Saturday, 21 March 2026

Slow Gods by Claire North

Mawukana na-Vdnaze is an unusual man. Born in the Shine, an autocratic multi-planetary government noted for its brutal repression of dissent, he escapes in the most astonishing manner possible, via an FTL jump that goes...weird. Given refuge on another world, he is drawn back into interstellar affairs when a twin star goes supernova, generating an explosion that will render dozens of worlds uninhabitable, including some in the Shine.

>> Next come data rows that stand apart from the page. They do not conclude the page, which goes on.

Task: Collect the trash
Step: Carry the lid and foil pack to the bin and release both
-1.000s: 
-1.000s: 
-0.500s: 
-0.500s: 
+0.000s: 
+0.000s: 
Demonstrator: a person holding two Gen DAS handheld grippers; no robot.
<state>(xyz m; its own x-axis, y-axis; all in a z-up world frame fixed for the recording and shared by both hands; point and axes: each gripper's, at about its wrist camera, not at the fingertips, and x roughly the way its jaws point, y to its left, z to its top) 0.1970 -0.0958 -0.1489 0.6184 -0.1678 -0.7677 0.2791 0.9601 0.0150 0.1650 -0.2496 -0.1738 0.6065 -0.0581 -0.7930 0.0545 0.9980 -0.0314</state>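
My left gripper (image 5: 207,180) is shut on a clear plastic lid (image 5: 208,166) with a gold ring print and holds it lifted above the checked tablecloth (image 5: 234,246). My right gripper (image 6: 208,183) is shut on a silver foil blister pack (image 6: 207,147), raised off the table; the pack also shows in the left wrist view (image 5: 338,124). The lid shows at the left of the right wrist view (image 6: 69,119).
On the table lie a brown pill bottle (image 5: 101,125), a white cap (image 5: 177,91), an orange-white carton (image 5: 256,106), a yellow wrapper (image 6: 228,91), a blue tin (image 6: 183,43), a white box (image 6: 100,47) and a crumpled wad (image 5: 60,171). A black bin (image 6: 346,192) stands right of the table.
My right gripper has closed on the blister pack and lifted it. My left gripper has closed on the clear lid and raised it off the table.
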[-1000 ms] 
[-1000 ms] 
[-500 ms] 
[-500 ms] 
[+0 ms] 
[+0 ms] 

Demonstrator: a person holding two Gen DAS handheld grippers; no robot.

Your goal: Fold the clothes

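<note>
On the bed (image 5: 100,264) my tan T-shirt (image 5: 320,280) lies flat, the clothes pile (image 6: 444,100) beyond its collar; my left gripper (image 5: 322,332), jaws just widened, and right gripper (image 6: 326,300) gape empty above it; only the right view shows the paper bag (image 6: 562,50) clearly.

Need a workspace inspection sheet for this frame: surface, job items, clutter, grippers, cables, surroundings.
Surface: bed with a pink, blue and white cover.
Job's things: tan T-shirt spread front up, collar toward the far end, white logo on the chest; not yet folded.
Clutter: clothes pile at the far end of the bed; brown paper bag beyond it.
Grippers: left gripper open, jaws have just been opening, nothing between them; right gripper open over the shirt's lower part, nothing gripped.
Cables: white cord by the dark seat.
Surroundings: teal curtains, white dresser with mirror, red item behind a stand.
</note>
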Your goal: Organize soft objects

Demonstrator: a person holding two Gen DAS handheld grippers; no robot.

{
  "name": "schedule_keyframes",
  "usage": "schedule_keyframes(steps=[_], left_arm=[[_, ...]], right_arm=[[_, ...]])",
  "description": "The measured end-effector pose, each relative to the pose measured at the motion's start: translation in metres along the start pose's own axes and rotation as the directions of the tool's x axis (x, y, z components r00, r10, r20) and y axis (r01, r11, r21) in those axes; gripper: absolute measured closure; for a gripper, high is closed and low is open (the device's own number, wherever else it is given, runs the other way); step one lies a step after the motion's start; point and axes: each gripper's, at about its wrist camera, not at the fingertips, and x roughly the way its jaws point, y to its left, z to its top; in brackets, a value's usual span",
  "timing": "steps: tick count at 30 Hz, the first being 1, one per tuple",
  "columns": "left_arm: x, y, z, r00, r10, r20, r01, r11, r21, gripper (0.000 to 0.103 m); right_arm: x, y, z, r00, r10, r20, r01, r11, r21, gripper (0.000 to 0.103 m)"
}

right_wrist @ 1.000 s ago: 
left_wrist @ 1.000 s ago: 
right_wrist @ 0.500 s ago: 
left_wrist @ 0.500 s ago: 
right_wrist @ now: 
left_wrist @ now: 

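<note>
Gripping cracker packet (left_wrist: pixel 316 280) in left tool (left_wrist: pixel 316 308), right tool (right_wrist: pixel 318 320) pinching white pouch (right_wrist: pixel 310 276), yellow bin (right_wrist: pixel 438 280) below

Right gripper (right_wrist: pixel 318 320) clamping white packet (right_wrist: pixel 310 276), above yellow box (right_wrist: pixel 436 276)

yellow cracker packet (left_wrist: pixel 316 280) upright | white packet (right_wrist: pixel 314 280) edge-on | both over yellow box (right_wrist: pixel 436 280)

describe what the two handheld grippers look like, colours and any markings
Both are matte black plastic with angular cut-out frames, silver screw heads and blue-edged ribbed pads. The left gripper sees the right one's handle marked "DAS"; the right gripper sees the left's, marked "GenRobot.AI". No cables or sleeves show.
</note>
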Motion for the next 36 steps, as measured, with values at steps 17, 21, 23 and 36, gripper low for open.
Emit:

Catherine Webb has consistently been one of spec fic's most interesting voices since they launched their career almost a quarter of a century ago. The Matthew Swift sequence (four novels plus two spin-off books), under the Kate Griffin pen-name, was notable as an urban fantasy series with terrific prose, but it's been their long streak of stand-alone novels under the Claire North pen-name which has attracted a much wider audience. The million-selling, John W. Campbell Memorial Award-winning First Fifteen Lives of Harry August was one of the most striking genre novels of the 2010s (and it remains a mystery why it hasn't been adapted for the screen), and the World Fantasy Award-winning A Sudden Appearance of Hope was also very accomplished.

In the 2020s they've shifted gears away from supernatural-tinged time travel and identity-bending fiction into a more heartfelt embrace of genre: the Songs of Penelope trilogy has been a full-bored fantasy-historical sequence, an interrogation of Homer, and now Slow Gods is a full-on, take-no prisoners space opera, the kind of shift in genre and approach that could give other authors whiplash.

Slow Gods starts slow, perhaps fittingly, and takes its time to spool up. Early chapters establish the Shine and the imminent threat of the twin supernova, a threat which is dismissed by some since its consequences will take decades or even centuries to become apparent, and all the people who'd have to make the hard and unpopular decisions to deal with it will be long dead by then, so why bother? Other, less psychotic civilisations swing into action much more dynamically, and how the different species and polities confront this massive existential threat is most interesting.

This is contrasted against Maw himself, whose travel through jump space has rendered him...other. Not quite human any more, capable of unusual acts, possibly dangerous, but also essential for certain tasks. FTL travel in this setting is dangerous, with most starship pilots going insane after just a few jumps, but Maw's condition has given them a very different reaction, potentially highly useful. In the wrong hands this could turn into another superhero story, with Maw's amazing skills spelled out in neon five-mile-tall letters, but Webb uses their formidable experience in crafting damaged, special characters to give Maw a lot more subtlety than that. Maw himself does not know what he's capable of and is not always that interested in finding out. At one point he ponders some experiments to determine the limits of his abilities and concludes he just can't be bothered to try. Maw's characterisation is of someone driven by instincts and goals but whom also finds the idea of fame abhorrent. Maw is simultaneously the most special and ordinary person in the galaxy, which is an interesting take.

The characters around Maw, from quans (quantum intelligences) to members of a telepathic hive-race to more or less baseline humans, are fascinatingly-drawn, and come and go through the story as Maw's travels through space separate them from friends and allies (but also enemies) for decades at a time. The novel is somewhat episodic, with several distinct storylines that sequentially follow before combining into a satisfying narrative whole, bringing the story back to where it began.

The novel is highly accomplished but the opening chapters feel a little hesitant, as if the author was not entirely committed, but this feeling vanishes pretty quickly and instead we get a wide-ranging, human story about identity, loss and hope, driven by Webb's firm grasp of prose and pacing. It's a quiet, sometimes melancholic novel, with occasional bursts of action and moments of vast, profound tragedy.

Slow Gods (****½) is a quietly powerful science fiction novel about the death of worlds that starts slow and acquires an unstoppable, powerful momentum as it goes. It's a highly successful shift in tone and genre for one of our most consistently talented, if perhaps underrated, authors. The book is available worldwide now.